TASK INSTRUCTIONS: What are the lines, word for word, from the line with "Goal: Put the" up to and including the line with "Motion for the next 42" in the records below? Omit the pictures.
==================================================
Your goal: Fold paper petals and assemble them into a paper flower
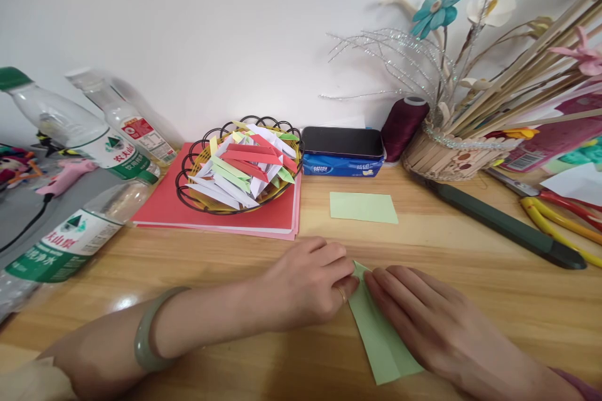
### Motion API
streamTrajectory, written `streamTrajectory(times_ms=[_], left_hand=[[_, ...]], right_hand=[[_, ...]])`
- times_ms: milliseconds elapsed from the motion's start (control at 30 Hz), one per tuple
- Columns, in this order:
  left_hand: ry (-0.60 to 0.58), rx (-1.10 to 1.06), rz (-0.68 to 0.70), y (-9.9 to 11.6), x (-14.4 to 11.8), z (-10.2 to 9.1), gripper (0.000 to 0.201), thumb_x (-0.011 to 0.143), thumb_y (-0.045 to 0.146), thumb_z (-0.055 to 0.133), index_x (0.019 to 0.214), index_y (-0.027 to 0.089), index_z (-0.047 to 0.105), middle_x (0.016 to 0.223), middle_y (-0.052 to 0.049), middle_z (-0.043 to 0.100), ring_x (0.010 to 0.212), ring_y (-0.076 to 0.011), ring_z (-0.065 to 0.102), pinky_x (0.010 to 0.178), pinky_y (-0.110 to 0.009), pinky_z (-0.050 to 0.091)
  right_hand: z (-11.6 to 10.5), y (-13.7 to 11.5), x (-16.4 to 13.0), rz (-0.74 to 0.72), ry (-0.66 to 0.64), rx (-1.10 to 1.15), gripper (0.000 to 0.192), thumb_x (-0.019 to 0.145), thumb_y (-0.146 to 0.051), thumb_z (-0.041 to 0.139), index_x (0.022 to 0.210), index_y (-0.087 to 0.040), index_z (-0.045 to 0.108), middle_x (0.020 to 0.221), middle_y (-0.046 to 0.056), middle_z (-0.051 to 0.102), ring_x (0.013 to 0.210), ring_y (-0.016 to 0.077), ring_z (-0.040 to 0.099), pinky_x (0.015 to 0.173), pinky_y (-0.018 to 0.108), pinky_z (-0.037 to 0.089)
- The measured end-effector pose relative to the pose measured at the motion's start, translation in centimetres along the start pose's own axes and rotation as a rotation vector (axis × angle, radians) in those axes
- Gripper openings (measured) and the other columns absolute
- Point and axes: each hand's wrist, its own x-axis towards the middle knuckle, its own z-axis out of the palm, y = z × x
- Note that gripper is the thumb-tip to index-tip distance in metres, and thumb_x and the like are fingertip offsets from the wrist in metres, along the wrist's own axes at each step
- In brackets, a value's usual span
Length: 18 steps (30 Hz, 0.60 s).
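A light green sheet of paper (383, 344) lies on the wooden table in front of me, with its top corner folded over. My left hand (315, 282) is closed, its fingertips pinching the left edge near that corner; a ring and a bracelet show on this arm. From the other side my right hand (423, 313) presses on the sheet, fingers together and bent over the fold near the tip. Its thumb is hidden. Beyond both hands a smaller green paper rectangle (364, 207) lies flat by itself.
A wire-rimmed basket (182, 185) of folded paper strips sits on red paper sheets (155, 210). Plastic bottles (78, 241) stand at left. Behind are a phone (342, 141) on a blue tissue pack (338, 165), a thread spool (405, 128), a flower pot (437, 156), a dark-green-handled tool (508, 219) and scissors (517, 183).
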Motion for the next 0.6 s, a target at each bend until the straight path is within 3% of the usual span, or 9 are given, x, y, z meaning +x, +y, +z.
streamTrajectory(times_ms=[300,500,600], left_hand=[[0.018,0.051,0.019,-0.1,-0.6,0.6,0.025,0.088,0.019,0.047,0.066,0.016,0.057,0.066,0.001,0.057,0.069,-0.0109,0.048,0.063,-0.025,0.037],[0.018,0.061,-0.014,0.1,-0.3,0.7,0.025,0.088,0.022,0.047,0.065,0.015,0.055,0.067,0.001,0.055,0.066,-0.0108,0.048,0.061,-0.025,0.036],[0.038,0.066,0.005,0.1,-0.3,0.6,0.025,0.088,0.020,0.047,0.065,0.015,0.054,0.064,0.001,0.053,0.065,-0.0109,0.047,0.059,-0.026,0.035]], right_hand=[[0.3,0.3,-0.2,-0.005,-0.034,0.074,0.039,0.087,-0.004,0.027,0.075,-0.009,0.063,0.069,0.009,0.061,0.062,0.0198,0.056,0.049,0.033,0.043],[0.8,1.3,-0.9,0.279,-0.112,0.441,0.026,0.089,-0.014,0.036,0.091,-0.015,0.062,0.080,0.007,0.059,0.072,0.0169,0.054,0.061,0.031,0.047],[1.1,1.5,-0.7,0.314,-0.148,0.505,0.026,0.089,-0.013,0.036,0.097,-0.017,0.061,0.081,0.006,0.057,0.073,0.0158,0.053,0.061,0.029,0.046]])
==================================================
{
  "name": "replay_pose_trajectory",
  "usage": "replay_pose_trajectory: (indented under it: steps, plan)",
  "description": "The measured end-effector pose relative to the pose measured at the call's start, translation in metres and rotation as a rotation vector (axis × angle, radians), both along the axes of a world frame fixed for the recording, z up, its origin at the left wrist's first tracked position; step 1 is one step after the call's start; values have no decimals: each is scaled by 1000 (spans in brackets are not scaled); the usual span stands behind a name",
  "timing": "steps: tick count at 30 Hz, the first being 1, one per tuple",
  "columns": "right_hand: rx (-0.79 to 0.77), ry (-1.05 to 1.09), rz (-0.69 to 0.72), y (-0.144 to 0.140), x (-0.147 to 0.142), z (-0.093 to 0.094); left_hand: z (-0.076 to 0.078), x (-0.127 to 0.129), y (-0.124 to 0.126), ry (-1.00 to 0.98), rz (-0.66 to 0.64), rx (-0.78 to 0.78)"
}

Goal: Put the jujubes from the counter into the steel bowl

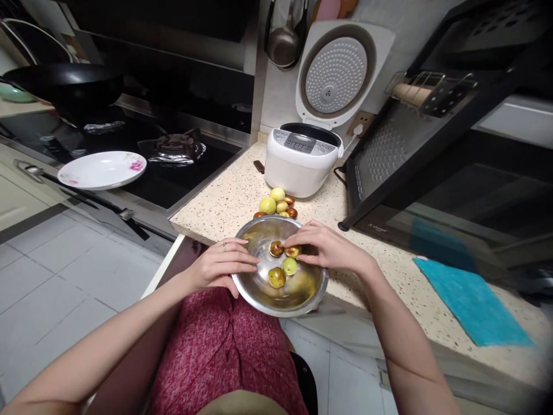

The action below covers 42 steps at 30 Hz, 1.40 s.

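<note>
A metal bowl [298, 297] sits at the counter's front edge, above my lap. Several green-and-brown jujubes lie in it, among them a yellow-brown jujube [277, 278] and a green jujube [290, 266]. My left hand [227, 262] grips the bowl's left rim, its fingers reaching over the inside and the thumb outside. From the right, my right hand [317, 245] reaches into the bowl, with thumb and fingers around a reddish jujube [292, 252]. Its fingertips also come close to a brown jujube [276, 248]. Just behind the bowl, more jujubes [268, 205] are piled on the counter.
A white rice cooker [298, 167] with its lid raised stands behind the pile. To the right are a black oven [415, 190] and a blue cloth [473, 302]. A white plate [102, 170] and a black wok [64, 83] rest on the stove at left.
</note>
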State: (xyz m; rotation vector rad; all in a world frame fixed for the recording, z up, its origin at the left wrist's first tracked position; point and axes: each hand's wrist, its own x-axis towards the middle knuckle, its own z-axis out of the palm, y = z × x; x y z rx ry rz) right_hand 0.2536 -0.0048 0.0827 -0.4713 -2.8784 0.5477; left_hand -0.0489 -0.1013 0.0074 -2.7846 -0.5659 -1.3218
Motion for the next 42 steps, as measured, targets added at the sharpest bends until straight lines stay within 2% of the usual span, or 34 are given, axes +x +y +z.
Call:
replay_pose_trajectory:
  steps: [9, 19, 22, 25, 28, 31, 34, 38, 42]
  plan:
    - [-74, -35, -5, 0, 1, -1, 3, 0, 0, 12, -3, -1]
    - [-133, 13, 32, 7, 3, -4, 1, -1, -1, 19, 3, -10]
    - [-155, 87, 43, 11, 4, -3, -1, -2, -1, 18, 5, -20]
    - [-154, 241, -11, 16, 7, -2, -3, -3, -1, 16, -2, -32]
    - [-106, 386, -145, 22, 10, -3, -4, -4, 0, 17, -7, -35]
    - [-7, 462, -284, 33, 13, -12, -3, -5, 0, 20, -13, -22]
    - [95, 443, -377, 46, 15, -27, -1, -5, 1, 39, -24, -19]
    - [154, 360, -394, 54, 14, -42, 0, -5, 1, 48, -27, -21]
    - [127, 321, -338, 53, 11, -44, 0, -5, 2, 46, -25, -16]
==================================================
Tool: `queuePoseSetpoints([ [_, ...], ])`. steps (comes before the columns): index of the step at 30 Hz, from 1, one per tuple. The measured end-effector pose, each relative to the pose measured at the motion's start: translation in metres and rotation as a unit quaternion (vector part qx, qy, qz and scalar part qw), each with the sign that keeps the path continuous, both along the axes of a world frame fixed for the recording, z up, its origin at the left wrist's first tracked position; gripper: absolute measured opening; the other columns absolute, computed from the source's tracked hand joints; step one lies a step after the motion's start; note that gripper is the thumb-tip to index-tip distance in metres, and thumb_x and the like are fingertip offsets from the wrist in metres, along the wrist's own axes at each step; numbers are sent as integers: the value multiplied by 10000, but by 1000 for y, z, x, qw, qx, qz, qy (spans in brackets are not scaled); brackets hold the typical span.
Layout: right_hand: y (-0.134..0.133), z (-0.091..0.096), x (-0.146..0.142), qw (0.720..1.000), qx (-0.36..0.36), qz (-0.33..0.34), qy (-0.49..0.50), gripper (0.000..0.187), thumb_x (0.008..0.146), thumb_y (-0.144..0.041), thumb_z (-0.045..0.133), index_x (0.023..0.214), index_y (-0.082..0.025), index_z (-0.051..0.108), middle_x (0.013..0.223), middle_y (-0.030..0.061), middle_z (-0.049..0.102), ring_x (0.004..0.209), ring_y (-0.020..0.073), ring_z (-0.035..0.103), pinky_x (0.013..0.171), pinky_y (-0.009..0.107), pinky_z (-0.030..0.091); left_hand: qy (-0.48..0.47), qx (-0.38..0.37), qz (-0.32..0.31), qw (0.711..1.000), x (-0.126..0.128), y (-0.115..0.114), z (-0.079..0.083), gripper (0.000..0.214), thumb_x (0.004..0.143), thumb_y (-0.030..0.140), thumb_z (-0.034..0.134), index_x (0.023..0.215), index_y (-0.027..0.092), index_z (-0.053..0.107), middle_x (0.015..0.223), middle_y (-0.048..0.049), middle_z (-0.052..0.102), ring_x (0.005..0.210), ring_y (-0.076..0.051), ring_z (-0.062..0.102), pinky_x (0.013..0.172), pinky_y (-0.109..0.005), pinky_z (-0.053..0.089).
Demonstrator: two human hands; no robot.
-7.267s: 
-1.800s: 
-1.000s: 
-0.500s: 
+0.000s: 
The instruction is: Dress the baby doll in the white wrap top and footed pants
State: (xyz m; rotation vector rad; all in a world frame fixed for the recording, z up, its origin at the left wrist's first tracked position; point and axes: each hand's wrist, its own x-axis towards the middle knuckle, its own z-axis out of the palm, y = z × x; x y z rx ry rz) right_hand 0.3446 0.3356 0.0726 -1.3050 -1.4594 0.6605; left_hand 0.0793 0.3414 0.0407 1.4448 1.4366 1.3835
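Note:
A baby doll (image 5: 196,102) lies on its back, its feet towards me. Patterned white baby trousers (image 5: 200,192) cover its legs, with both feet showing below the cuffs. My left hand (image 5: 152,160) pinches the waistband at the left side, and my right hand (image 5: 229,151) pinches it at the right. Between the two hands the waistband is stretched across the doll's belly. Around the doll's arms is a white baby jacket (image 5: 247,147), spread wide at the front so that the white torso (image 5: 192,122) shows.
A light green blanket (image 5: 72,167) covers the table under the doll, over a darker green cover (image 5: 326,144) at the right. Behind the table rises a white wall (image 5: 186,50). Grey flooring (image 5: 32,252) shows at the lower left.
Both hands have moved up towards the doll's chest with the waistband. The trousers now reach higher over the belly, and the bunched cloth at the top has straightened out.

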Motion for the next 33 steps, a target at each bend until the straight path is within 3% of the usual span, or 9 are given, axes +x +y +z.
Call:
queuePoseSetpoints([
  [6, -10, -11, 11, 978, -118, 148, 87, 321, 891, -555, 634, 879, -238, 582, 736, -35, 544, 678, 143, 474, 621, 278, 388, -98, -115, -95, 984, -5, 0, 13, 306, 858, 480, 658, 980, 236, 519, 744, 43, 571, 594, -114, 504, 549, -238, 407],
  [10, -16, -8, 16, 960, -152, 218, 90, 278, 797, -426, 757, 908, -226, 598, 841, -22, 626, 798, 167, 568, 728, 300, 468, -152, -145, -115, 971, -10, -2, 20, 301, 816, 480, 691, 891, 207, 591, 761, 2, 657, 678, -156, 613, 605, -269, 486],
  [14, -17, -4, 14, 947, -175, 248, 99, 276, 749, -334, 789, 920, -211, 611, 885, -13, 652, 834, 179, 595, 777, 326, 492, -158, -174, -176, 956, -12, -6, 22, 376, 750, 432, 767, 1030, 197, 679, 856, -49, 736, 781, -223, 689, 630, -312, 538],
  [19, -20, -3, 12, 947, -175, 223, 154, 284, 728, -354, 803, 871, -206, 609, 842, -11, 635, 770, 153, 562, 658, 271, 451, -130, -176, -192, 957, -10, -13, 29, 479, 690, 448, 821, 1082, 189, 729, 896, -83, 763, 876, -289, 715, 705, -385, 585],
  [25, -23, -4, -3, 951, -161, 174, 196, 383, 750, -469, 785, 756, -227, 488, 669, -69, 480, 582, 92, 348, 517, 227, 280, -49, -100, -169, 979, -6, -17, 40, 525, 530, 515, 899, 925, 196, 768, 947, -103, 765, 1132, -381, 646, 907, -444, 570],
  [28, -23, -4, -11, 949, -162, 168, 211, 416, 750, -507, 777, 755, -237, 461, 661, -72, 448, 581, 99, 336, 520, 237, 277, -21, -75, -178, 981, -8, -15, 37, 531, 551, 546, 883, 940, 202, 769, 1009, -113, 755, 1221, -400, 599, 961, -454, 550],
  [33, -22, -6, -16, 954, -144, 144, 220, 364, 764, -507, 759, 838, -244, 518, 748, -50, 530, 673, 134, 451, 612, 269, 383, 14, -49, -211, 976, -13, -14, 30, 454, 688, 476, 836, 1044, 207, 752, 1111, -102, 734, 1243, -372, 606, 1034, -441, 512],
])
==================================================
WRITTEN ANSWER:
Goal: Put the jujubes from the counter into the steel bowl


The action below covers 42 steps at 30 Hz, 1.40 s.

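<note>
A metal bowl [298, 297] sits at the counter's front edge, above my lap. Several green-and-brown jujubes lie in it, among them a yellow-brown jujube [277, 278] and a green jujube [290, 266]. My left hand [227, 262] grips the bowl's left rim, its fingers reaching over the inside and the thumb outside. From the right, my right hand [317, 245] reaches into the bowl, with thumb and fingers around a reddish jujube [292, 252]. Its fingertips also come close to a brown jujube [276, 248]. Just behind the bowl, more jujubes [268, 205] are piled on the counter.
A white rice cooker [298, 167] with its lid raised stands behind the pile. To the right are a black oven [415, 190] and a blue cloth [473, 302]. A white plate [102, 170] and a black wok [64, 83] rest on the stove at left.
</note>
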State: (xyz m; rotation vector rad; all in a world frame fixed for the recording, z up, its origin at the left wrist's first tracked position; point and axes: each hand's wrist, its own x-axis towards the middle knuckle, its own z-axis out of the palm, y = z × x; x y z rx ry rz) right_hand 0.2536 -0.0048 0.0827 -0.4713 -2.8784 0.5477; left_hand -0.0489 -0.1013 0.0074 -2.7846 -0.5659 -1.3218
Motion for the next 42 steps, as measured, targets added at the sharpest bends until straight lines stay within 2% of the usual span, or 34 are given, axes +x +y +z.

That completes the output for this exercise.